As a piece of pop, it’s dreadful. Singer Matthew Bellamy doesn’t even sound like he’s having any fun, twisting his vocals into all sorts of strained contortions as he sings of staying alive and wreaking vengeance. This isn’t a song for the Olympics as much as it’s a song for “The Hunger Games.”

Yet this isn’t written to be a song. Muse’s “Survival” is meant to be heard in bits -- the guitars in a moment of English triumph, the orchestra in a host nation’s introduction. It’s as if Muse wrote a symphony of musical cues and attempted to Frankenstein them together into a song.

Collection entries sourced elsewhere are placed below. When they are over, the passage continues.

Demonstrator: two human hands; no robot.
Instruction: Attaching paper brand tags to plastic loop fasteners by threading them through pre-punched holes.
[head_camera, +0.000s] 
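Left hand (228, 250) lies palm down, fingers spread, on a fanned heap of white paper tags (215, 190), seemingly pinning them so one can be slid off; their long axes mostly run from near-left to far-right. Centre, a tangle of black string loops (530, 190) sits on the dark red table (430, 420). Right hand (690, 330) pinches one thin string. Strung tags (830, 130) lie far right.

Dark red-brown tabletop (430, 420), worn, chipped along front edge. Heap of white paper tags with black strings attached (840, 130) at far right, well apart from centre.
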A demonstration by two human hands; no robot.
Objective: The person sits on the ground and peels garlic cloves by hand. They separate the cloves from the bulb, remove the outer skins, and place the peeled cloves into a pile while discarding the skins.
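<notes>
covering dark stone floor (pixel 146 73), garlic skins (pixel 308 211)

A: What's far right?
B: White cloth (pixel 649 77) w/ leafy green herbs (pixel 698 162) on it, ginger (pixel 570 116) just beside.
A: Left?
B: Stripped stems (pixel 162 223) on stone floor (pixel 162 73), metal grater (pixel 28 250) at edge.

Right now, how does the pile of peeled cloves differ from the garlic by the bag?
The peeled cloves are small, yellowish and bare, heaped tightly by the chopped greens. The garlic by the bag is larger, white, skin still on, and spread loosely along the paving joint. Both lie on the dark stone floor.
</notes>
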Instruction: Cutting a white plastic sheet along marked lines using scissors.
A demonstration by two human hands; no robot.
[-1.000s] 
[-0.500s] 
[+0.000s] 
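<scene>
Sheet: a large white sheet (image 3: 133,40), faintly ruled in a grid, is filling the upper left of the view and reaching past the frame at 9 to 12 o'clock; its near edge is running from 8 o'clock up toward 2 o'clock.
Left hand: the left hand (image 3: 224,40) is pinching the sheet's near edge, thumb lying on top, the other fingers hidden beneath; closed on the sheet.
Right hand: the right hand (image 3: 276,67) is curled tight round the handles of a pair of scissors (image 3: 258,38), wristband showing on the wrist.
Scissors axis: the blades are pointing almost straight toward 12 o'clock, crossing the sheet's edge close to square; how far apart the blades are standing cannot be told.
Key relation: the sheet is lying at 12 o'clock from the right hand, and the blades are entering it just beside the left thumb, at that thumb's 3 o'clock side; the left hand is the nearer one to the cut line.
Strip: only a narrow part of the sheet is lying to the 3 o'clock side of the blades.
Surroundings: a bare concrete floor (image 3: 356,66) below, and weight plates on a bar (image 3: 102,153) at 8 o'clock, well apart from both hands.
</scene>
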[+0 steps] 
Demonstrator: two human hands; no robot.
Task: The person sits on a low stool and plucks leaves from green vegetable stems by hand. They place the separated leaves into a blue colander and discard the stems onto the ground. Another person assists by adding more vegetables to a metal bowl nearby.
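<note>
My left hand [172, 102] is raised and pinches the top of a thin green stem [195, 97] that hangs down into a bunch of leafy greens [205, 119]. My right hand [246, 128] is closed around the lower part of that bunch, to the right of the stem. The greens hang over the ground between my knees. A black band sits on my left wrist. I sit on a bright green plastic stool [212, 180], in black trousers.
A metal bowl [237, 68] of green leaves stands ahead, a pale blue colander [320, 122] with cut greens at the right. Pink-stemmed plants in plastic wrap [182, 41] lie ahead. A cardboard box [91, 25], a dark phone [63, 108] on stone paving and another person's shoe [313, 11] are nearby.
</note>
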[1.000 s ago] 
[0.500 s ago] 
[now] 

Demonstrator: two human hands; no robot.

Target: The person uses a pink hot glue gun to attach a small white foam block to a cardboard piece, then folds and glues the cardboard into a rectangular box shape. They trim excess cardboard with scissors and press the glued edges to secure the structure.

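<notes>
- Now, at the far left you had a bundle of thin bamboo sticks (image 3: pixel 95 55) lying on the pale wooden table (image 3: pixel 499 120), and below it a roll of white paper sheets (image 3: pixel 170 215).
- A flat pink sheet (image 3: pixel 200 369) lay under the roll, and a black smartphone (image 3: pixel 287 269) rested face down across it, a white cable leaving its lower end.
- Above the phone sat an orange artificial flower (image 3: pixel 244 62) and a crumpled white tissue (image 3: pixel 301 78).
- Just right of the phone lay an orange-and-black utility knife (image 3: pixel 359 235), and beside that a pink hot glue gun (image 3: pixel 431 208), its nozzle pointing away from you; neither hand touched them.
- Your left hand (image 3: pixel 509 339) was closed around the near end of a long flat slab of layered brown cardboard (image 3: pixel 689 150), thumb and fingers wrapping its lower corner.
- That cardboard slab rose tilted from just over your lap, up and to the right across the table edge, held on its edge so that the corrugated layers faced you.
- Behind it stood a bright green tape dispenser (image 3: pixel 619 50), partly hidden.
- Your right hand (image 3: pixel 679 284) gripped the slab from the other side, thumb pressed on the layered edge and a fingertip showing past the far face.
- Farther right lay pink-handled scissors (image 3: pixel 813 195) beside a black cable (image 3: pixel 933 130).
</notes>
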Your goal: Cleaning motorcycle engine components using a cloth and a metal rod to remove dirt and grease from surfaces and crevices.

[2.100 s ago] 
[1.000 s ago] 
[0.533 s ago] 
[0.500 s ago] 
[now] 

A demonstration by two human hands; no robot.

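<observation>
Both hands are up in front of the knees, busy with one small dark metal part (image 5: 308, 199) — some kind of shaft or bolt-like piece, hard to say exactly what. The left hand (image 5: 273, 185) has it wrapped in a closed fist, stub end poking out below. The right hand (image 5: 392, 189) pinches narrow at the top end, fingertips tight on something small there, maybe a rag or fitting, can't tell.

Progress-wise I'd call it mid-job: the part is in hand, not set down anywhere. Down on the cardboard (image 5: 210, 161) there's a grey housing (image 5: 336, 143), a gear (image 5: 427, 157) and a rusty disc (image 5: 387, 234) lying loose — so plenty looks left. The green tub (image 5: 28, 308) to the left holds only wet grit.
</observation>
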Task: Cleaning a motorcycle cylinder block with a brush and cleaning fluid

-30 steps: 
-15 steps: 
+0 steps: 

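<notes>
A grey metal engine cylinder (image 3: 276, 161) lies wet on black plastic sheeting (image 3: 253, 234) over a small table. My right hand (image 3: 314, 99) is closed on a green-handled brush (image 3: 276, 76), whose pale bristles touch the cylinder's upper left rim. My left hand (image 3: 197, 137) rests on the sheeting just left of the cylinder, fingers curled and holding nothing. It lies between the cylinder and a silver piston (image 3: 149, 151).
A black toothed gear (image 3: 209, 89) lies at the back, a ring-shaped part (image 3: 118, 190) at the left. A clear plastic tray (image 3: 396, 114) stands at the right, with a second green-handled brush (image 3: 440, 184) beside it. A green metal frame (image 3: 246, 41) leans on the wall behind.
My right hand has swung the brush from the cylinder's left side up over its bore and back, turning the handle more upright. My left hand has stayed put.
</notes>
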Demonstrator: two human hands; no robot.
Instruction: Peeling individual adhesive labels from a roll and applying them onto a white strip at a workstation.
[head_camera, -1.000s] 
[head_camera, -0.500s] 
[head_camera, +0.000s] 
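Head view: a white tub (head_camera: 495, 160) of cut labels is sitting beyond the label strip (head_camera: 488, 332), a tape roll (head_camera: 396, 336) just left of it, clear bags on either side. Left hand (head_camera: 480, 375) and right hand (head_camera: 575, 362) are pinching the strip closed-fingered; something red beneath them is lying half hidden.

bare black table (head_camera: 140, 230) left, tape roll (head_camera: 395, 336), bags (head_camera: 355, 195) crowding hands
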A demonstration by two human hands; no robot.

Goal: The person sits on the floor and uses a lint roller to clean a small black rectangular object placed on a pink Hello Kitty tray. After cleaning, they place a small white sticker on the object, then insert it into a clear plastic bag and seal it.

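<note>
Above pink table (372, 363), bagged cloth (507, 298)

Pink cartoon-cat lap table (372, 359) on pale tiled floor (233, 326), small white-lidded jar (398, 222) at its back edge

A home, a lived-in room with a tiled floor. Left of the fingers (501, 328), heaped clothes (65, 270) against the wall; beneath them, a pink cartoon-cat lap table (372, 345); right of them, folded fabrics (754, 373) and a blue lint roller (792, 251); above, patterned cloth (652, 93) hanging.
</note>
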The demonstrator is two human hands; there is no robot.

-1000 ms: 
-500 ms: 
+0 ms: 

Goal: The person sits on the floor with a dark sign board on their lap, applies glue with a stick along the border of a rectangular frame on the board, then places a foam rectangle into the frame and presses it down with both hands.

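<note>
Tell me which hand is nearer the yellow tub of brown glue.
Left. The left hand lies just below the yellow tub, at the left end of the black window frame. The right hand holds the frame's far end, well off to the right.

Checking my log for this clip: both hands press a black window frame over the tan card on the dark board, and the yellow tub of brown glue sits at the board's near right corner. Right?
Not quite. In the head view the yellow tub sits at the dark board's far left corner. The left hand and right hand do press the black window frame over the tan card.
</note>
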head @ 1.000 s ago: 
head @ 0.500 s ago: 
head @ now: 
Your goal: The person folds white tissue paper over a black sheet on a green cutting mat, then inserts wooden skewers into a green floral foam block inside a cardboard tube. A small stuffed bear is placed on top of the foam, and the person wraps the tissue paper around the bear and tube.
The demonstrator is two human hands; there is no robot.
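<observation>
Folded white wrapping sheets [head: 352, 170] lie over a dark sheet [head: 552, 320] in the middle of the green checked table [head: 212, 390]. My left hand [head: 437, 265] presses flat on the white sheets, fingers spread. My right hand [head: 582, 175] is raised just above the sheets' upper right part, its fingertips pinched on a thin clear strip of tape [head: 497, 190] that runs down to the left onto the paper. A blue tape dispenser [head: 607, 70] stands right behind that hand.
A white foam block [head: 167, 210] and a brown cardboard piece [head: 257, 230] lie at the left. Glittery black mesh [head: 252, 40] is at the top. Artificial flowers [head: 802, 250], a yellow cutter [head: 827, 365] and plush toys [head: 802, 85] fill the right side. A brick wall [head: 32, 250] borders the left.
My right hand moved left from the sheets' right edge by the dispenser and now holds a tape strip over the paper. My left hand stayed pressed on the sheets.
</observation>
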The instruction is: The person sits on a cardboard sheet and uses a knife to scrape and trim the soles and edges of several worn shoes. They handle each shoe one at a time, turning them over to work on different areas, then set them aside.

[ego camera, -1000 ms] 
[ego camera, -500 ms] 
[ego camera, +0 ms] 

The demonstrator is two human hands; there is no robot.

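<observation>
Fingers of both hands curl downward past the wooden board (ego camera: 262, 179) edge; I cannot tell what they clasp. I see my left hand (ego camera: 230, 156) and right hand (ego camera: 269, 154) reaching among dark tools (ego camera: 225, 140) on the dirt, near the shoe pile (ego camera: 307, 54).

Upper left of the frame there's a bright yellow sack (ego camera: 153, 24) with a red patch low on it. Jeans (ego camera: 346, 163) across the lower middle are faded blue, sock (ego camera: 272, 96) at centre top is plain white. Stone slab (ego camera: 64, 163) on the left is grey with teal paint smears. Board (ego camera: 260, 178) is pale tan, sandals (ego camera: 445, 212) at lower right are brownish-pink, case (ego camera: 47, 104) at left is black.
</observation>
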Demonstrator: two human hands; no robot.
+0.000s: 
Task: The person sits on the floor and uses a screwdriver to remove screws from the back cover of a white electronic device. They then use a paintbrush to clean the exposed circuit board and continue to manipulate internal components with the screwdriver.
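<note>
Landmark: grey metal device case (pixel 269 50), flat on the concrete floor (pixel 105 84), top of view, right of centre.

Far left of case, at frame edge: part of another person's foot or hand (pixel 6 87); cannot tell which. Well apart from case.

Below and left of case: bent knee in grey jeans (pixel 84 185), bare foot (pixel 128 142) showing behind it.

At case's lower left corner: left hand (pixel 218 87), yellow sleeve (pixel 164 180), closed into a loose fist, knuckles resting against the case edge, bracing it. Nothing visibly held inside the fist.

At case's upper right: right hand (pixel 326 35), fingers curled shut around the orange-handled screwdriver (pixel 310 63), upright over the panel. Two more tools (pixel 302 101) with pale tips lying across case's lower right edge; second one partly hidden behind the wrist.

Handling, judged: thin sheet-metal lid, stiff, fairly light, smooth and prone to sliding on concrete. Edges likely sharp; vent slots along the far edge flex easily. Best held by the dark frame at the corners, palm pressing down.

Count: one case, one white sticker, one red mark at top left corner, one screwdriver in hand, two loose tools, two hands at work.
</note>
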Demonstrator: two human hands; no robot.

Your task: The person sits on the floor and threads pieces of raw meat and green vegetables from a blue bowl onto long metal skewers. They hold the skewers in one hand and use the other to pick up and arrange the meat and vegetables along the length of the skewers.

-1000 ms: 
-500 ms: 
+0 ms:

In this sense, “Survival” seems harmless enough. As an Olympics obsessive, hearing 20 seconds of Muse’s “Survival” for two weeks won’t be as thrilling as, say, Blur’s “Song 2,” but it sure beats the obsession MLB and TBS have had with Bon Jovi, and it’s significantly better than any of the athletic soap operas NBC will create to manufacture drama.

What’s more, Blur, one of Brit-pop’s most exciting and experimental bands, will close the London games, proving a musical palate cleanser. The band also wrote two new songs for the Olympics, and while those won’t be unveiled until next week, they likely won’t be any worse than “Survival,” unless Blur leader Damon Albarn hasn’t gotten his recent opera bug out of his system.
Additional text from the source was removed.